During the Nationals, the competitors used the same locker room at the West Side club that was used by its members, who stowed business suits in a wire locker next to a raffish touring star.
“If you turned around, you would whack somebody in the butt,” recalls Cliff Drysdale, a staple of the 1960s tour, about the tiny locker room.
“It was nice … but quaint,” Buchholz added, recalling the hospitality at the club. “The bartender would give me O.J. or ginger ale.”
Buchholz recalled the grass courts squeezed onto the grounds, with the primitive concrete stadium at the far end. The worst court was directly next to the dining patio.
“It was noisy,” Buchholz recalled. “Everyone hated to play on that court. You could hear the waiters dropping dishes. You could hear the conversations.”
The genteel clatter of tableware seemed noisy because the decibel level of life itself was a tad lower than today. Under the awning of a modest press section of the main stadium, reporters would peck away on their typewriters — typewriters! This is officially a nostalgia piece now — and fans and players alike might hiss their disapproval of such an intrusion on their bucolic afternoon in the fresh air.

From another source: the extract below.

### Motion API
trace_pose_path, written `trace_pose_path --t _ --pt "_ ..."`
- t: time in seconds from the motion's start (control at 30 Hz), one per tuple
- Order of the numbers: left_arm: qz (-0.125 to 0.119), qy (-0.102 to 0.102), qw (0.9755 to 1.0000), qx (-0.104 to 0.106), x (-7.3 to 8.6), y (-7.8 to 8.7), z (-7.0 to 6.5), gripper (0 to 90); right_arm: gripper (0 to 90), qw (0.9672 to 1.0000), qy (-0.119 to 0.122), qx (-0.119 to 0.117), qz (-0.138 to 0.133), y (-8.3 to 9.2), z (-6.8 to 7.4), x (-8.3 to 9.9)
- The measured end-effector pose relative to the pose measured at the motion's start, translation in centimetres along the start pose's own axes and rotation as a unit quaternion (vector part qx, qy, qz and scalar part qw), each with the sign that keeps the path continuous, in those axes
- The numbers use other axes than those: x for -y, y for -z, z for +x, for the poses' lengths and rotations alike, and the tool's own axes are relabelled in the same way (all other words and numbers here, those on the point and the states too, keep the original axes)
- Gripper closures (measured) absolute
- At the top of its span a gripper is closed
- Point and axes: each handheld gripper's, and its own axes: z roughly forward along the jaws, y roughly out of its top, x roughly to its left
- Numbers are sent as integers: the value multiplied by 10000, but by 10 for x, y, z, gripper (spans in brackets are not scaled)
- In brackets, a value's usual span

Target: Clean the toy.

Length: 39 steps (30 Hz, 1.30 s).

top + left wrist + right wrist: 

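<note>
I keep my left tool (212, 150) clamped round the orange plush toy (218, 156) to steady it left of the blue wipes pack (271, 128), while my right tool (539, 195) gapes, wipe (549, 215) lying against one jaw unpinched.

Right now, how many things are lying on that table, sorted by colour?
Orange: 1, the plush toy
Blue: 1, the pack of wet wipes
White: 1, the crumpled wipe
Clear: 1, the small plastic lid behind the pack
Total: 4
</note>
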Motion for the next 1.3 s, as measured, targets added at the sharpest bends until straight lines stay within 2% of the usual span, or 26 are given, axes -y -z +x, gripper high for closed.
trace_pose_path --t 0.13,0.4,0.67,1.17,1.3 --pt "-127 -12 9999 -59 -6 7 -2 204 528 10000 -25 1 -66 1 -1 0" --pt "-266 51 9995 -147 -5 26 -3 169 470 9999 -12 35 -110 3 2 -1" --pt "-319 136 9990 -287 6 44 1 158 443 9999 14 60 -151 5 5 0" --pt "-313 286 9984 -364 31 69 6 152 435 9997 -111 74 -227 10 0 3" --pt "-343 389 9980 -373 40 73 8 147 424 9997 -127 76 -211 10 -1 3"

The ambience of the old West Side club was recently described in a stream of consciousness by Art Seitz, a longtime tennis photographer, still working at his trade:
“Sitting on a piece of plywood in the early ’70s with other photographers in the middle of the WSTC Stadium. Vilas being mobbed after championship point. Enjoying a locker-room shower, dry clothes, sunsets, and discovering and consuming Aussie Foster’s Beer at the second-floor locker-room bar — at the end of every often hot and humid day — which was stocked because of my Aussie mates. Being temporarily banned from the nearby Steak ’n Brew because of my Aussie mates. Being like a fly on the wall in a small low-ceiling room, while Pancho Segura fired up Jimbo. The great photogenic views of the grass courts, terrace, beautiful people and WSTC building from the top rows of the stadium. Fun encounters with the Kennedy Clan — including Jackie there.”
The old days were 1949, when Pancho Gonzalez defeated Art Larsen, Frank Parker and Ted Schroeder in the quarters, semis and finals. (Larsen was known as Tappy because he had a fixation for tapping stairs, nets, net posts, benches, anything and everything — a nervous habit from surviving the Normandy invasion in 1944. He had a reputation as a playboy — a fringe benefit of those so-called “amateur” days.)

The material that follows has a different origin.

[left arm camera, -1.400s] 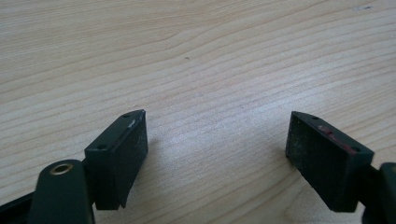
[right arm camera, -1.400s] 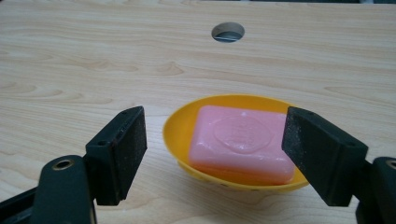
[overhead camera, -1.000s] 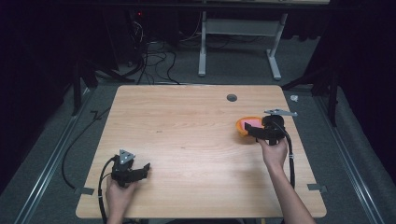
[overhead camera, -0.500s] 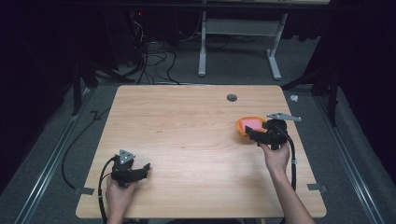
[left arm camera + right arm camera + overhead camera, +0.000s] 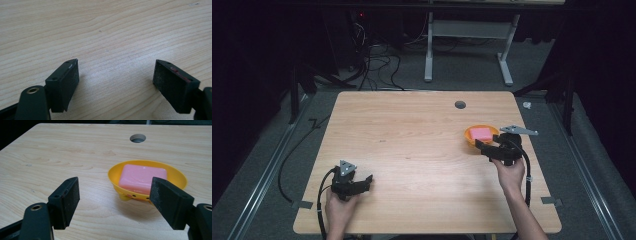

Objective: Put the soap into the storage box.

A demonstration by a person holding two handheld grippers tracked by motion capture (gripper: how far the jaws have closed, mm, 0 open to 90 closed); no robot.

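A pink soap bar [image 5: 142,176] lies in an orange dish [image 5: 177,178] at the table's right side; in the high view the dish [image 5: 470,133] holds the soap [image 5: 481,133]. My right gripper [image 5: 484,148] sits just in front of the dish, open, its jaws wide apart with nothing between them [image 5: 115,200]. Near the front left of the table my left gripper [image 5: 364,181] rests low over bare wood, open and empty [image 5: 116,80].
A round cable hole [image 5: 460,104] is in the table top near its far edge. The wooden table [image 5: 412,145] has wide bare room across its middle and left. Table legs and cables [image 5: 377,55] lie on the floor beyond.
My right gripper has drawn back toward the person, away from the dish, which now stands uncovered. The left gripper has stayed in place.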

The star power at Forest Hills grew with the women in the postwar era: Althea Gibson, Maureen Connolly, Darlene Hard, Maria Bueno and later Virginia Wade, and young Billie Jean Moffitt (now King), on a side court, berating herself for a bad shot by whacking herself on the leg with her racket and shouting, “Come on, Billie Jean!” and waking up dozing patrons.
Male stars included the venerable Gardnar Mulloy, Jack Kramer, Tony Trabert, the Aussies — so many of them — and, starting in 1959, Arthur Ashe.

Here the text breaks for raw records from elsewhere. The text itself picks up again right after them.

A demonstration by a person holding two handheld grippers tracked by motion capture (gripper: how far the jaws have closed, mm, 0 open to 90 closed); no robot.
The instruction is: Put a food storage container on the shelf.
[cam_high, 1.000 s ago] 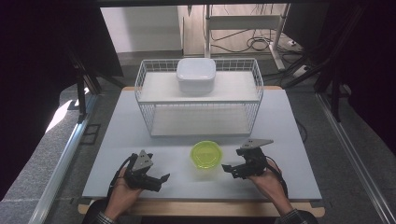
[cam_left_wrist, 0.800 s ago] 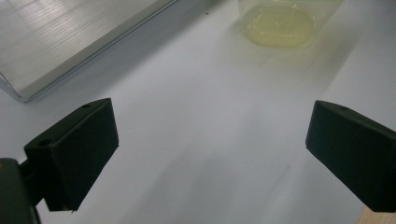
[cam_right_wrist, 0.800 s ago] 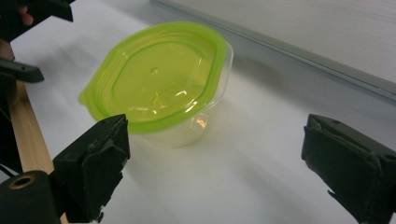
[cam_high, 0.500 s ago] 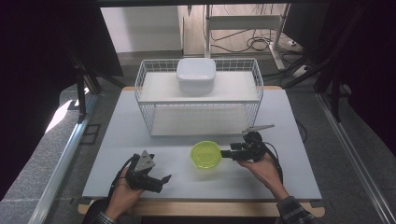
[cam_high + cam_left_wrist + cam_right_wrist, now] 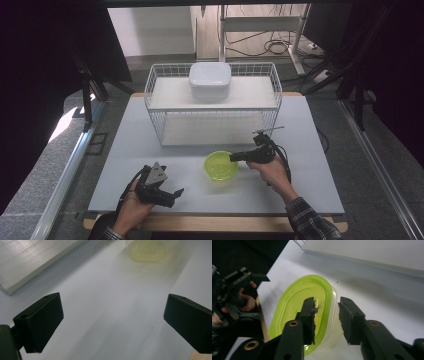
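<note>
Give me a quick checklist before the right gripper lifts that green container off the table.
1. Rim between the jaws: ok. The right gripper has one jaw inside the green container and one outside its wall.
2. Pads pressing on the rim: cannot tell. The jaws have just been closing, yet a gap still shows beside the wall.
3. Container contents: ok, it looks empty.
4. Left gripper out of the way: ok, open and apart from the container, over the bare table.
5. Space around the container: ok. The wire rack with the white box stands behind it, not touching.
</note>
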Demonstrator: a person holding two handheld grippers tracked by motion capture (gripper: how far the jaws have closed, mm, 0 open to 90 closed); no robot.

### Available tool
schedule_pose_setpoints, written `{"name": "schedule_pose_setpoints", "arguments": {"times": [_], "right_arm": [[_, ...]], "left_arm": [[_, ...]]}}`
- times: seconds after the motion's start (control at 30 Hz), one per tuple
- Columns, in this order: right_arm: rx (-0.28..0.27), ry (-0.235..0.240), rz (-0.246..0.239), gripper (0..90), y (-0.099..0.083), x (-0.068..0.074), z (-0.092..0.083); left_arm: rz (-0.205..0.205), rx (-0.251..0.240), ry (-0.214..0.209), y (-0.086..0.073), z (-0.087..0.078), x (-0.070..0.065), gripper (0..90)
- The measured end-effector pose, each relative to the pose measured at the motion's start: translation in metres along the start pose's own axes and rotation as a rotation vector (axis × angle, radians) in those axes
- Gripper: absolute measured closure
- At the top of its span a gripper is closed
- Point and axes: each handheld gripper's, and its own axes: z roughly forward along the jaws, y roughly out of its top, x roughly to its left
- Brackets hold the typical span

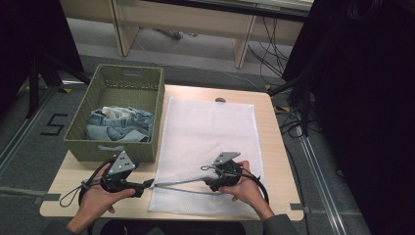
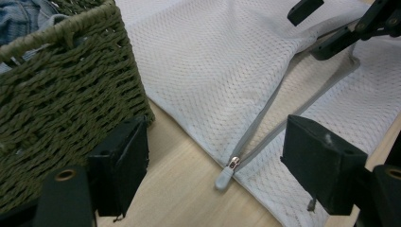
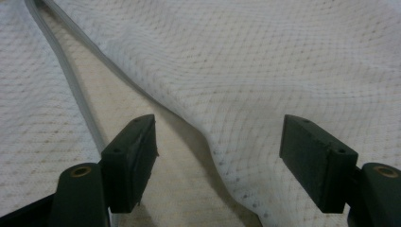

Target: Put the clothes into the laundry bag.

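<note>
A white mesh laundry bag (image 1: 210, 127) lies flat on the table, its grey zipper (image 1: 181, 183) parted along the near edge. In the left gripper view the zipper pull (image 2: 226, 174) rests on the wood between the wide-apart jaws of my left gripper (image 2: 220, 161), untouched. That gripper (image 1: 147, 186) sits at the bag's near left corner. My right gripper (image 1: 206, 176) is low over the opening, farther right. Its jaws (image 3: 220, 161) stand open around the raised upper edge of the mesh (image 3: 222, 142), and the pads do not press it.
A green woven basket (image 1: 117, 147) holding denim clothes (image 1: 120, 125) stands on the table's left side, close to my left gripper. The table's near edge (image 1: 171, 214) runs just below both hands. Cables and black stands surround the table.
</note>
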Motion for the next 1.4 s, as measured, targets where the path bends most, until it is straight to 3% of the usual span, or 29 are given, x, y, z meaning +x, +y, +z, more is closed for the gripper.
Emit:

Other stars played at West Side: The Beatles arrived by helicopter for two shows, Aug. 28-29, 1964. In 1961, my wife and I, just kids and married less than a year, attended a concert by Harry Belafonte and Miriam Makeba on a lush, clear night in midsummer. Every time I go past the club I think of that starry, starry night.
The DNA of that sweet little corner of the world has somehow been transposed to the hurly-burly of Flushing Meadows with its gigantic stadiums (with retractable roofs) and side courts jammed with patrons in the global-warming summers of today. The Open profits from its serene past.